A superexposição das celebridades: quando o interesse pela vida pessoal ultrapassa o artista
Atualizado: 30 de mai. de 2023
O somatório de fatores que leva ao esgotamento de imagem na cultura midiática digital e as consequências do colapso mental das personalidades públicas
Por Bianca Dias, Gabriela Andrade e Maria Clara Batista
“Sou a Senhorita Sonho Americano, desde os 17 anos. Não importa se eu tentei aparecer ou fugir para as Filipinas. Eles ainda vão colocar fotos da minha bunda na revista. Você quer um pedaço de mim?”. É com essa fala que Britney Spears, cantora pop mundialmente conhecida, começa sua música “Piece Of Me”, um relato sobre como é a vida de quem está na frente dos holofotes desde jovem - sendo assim, uma descrição da sua própria trajetória. A fama, status social cobiçado por alguns, e todas as regalias que a acompanham, podem funcionar como algo agridoce para boa parte das pessoas que alcançam o estrelato.

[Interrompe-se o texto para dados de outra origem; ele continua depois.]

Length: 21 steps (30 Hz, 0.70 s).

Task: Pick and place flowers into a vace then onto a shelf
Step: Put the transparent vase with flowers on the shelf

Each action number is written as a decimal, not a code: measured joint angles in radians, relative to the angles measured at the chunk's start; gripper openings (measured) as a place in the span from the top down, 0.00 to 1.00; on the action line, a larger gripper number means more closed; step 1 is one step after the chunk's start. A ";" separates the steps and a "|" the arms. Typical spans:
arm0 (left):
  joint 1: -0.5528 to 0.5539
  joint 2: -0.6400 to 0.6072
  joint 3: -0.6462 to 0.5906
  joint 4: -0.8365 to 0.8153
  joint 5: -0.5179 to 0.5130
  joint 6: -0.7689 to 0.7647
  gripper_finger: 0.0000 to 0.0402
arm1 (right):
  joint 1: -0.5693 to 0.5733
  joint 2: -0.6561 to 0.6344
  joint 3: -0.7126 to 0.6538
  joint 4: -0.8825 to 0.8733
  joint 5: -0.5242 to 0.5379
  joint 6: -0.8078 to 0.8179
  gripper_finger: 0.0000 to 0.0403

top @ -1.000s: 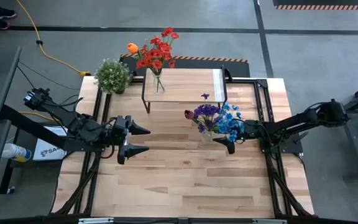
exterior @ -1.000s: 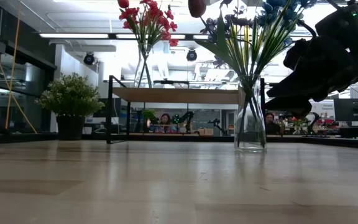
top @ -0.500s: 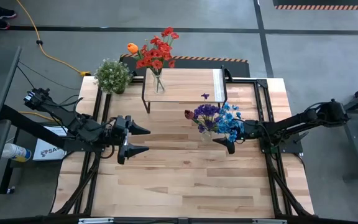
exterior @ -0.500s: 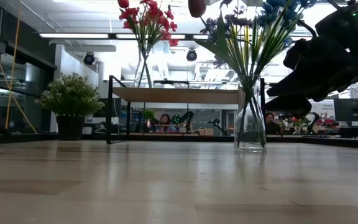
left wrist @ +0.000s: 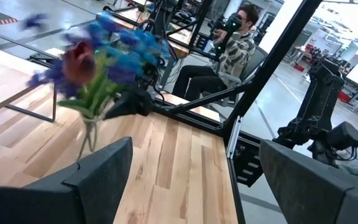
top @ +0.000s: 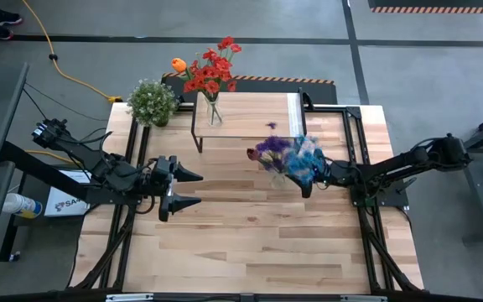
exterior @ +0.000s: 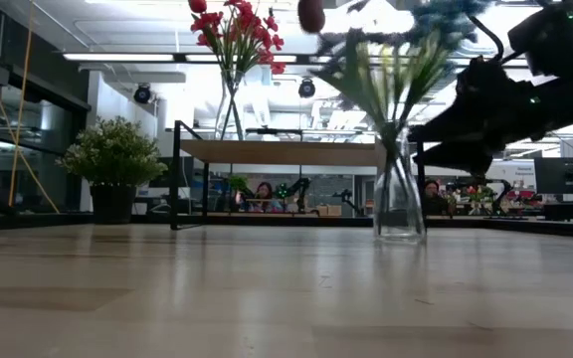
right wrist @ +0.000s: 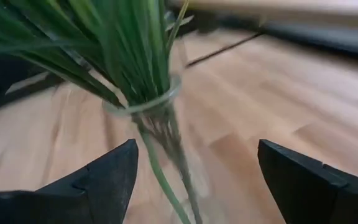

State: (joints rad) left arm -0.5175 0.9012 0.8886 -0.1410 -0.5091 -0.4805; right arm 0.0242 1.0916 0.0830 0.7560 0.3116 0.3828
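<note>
Since a second ago the right gripper (top: 305,188), fingers open, has closed in around the blue-purple flowers' vase (exterior: 399,204); red flowers (top: 210,71) already stand on the shelf (top: 254,115); left gripper (top: 193,189) waits open

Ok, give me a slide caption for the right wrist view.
Open right gripper closing in on the glass vase of green flower stems on the table.

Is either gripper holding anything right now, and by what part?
Nothing is held. The right gripper is open around the glass vase; the left gripper is open and empty.
</note>
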 joint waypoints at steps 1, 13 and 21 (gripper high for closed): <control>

Seja perseguidos por paparazzi ou tendo que lidar com a validação do público em todos os aspectos de suas vidas, as celebridades são vítimas das consequências negativas da chamada superexposição.
O poder da mídia desempenha um papel importante nessa problemática, pois ao mesmo tempo em que ela eleva a imagem dos famosos e apresenta para a sociedade o trabalho deles, pode destruir, assediar e intimidar através de fotos e manchetes. Britney Spears e MC Melody são exemplos daqueles que, de alguma forma, tiveram suas vidas interferidas devido à exposição excessiva desde muito novas.

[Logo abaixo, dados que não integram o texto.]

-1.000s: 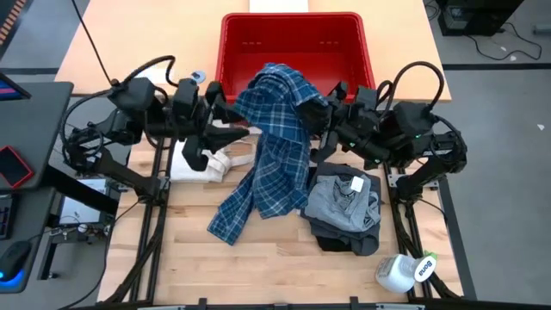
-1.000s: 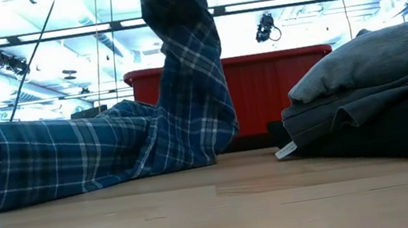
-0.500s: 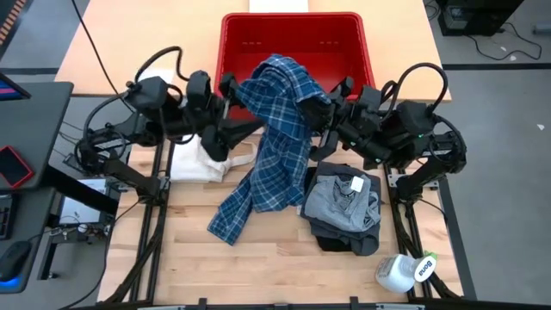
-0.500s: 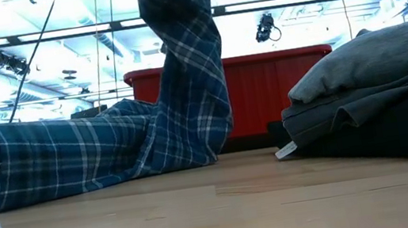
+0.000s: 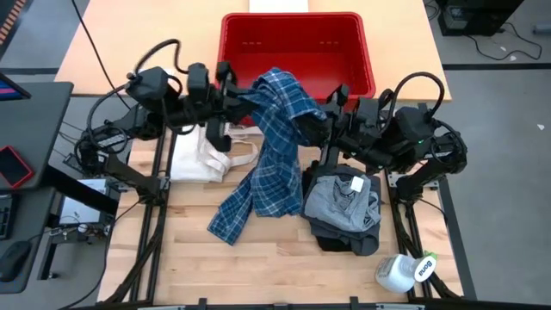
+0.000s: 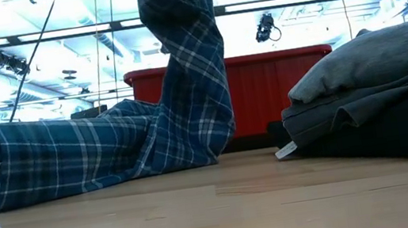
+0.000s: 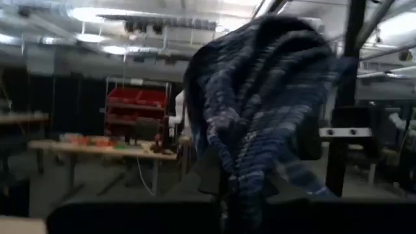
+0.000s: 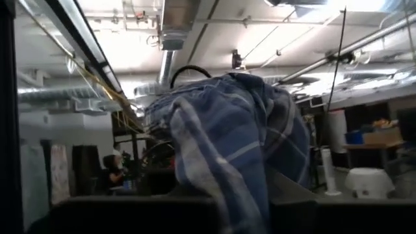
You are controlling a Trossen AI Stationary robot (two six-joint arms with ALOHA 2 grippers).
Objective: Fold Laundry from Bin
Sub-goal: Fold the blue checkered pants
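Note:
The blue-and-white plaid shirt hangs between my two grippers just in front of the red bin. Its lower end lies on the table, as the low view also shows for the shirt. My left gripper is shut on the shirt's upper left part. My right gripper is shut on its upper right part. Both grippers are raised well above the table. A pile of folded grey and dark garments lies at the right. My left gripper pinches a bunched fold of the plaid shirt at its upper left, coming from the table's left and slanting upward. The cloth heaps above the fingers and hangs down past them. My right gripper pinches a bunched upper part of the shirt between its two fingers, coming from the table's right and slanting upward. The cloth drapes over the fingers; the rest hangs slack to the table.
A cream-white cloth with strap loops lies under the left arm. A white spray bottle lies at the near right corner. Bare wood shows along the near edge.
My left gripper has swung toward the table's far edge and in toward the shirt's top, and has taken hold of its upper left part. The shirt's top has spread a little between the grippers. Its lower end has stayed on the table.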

A sexualização da indústria
Tanto a cantora norte-americana Britney Spears, a ‘princesinha do pop’, como a brasileira MC Melody, natural de São Paulo, alcançaram o estrelato ainda na infância. Apesar da fama de ambas ocorrer em proporções diferentes, a superexposição afetou de forma negativa suas vidas. Aos 10 anos, Britney saiu da sua pequena cidade natal, Louisiana, para Nova York, com o intuito de investir na carreira musical. Aos 16 anos, estourou nas paradas mundiais com o clipe de 'Baby one more time', acontecimento que marcou o início da dicotomia entre ser uma adolescente, ao mesmo tempo em que sua imagem era vendida pela indústria midiática como um símbolo sexual.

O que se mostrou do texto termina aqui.